> [Your instructions]:
Look for "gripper" in the material below and show each line that contains it.

==========

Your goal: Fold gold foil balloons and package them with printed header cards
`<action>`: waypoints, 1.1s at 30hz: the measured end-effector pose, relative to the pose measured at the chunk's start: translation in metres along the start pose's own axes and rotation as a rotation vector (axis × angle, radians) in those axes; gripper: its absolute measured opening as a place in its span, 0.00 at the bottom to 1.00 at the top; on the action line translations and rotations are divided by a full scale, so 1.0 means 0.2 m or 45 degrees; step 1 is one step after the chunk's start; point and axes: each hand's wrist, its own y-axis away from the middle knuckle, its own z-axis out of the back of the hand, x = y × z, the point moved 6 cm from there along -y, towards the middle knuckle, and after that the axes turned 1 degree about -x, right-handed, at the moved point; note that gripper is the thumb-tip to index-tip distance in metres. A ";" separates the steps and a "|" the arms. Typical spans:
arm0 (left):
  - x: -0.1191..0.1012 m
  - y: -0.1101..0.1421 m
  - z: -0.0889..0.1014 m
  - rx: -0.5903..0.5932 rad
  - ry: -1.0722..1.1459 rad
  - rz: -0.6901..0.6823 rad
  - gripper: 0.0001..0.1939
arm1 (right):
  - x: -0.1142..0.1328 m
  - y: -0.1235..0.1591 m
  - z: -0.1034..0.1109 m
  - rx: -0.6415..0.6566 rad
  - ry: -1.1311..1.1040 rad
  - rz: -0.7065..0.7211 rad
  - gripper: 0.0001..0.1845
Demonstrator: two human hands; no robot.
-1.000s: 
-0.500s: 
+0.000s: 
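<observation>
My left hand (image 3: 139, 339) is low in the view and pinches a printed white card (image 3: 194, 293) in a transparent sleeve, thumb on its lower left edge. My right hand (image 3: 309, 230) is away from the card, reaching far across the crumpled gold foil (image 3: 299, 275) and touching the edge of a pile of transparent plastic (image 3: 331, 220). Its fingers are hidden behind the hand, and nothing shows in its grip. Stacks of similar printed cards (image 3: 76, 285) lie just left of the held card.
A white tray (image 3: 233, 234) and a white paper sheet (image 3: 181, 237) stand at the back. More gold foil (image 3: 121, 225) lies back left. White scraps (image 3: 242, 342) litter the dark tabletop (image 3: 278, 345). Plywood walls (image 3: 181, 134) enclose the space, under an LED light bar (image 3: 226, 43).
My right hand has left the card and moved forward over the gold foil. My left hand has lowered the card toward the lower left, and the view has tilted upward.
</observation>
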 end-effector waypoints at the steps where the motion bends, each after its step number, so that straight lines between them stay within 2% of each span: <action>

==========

> [Response area]:
`<action>`: waypoints, 1.1s at 30hz: the measured end-effector pose, relative to the pose measured at the chunk's start: translation in metres along the start pose's own axes and rotation as a rotation vector (axis × angle, radians) in those axes; gripper: its absolute measured opening as a place in its span, 0.00 at the bottom to 1.00 at the top; on the action line translations and rotations are divided by a full scale, so 1.0 means 0.2 m or 45 degrees; step 1 is one step after the chunk's start; point and axes: each hand's wrist, its own y-axis away from the middle knuckle, its own z-axis out of the back of the hand, x = y × z, the point moved 6 cm from there along -y, towards the middle knuckle, and after that the axes turned 1 degree about -x, right-handed, at the moved point; note that gripper is the thumb-tip to index-tip distance in metres. A ";" separates the steps and a "|" the arms. Typical spans:
  - gripper: 0.0001..0.1939
  - gripper: 0.0001..0.1845

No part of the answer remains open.